DATA SECTION =
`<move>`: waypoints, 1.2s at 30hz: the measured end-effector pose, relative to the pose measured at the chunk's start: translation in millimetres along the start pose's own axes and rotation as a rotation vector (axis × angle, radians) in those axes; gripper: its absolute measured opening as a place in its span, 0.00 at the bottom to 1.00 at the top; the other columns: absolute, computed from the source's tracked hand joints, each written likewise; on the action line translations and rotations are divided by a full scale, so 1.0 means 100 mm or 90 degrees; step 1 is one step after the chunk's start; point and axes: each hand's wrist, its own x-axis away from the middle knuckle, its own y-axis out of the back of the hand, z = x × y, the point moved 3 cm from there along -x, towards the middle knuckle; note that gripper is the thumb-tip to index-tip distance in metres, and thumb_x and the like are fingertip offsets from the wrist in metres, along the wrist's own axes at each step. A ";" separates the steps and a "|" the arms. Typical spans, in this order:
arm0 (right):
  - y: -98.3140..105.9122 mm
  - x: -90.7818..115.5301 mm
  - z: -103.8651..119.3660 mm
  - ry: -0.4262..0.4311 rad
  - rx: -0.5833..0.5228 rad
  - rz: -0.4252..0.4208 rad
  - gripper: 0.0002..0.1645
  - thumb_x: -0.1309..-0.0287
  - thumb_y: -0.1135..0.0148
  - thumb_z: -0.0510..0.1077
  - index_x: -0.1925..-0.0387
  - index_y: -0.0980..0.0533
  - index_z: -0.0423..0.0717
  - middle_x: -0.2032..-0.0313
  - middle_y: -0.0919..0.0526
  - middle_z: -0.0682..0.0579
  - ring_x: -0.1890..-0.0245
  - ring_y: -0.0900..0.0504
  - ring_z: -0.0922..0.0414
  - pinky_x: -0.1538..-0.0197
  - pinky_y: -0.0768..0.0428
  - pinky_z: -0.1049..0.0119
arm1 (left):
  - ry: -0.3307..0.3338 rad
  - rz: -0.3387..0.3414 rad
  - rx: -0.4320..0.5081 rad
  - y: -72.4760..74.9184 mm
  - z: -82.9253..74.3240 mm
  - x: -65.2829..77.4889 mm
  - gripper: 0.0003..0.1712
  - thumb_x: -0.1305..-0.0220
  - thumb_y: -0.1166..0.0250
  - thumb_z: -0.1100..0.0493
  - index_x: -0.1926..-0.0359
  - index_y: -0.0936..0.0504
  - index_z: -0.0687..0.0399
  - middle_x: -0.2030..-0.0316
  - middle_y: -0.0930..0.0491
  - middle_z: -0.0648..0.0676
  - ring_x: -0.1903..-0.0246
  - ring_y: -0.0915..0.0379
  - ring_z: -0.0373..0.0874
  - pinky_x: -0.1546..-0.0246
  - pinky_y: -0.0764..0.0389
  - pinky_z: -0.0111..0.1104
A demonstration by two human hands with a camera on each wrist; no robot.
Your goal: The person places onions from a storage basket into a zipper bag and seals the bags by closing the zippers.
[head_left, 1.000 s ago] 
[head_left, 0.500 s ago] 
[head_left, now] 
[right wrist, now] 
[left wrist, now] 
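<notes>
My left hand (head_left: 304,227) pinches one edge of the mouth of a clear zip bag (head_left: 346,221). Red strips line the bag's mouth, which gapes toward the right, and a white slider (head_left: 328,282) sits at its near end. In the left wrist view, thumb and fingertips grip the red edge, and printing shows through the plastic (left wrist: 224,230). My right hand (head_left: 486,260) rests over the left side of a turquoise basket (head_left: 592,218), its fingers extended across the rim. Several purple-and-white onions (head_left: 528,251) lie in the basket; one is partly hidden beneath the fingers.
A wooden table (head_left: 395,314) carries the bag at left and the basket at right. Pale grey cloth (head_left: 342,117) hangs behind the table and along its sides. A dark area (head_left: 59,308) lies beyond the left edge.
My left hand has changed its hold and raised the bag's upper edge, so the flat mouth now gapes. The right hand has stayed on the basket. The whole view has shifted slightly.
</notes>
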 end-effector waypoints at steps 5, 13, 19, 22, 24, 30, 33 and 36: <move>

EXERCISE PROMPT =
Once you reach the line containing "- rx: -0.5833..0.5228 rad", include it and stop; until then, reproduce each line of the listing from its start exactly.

EXERCISE SOLUTION =
`<move>`: waypoints, 1.2s at 30hz: the measured end-effector pose, relative to the pose measured at the chunk's start: translation in millimetres along the start pose's own axes and rotation as a rotation vector (axis × angle, radians) in those axes; gripper: its absolute measured opening as a place in its span, 0.00 at the bottom to 1.00 at the top; the other columns: absolute, computed from the source's tracked hand joints, each written likewise; on the action line translations and rotations are divided by a full scale, so 1.0 means 100 mm or 90 degrees; step 1 is one step after the chunk's start; point and axes: each hand's wrist, its own x-axis away from the middle knuckle, its own y-axis out of the back of the hand, z = x × y, the point moved 3 cm from there along -x, towards the middle knuckle; note that gripper is the thumb-tip to index-tip distance in metres, and thumb_x and the like are fingertip offsets from the wrist in metres, along the wrist's own axes at each step. A ";" separates the steps and a "|" the arms. Typical spans, in this order:
arm0 (right):
  - y: -98.3140..105.9122 mm
  - x: -90.7818..115.5301 mm
  - z: -103.8651..119.3660 mm
  - ry: -0.4262..0.4311 rad
  - rx: -0.5833..0.5228 rad

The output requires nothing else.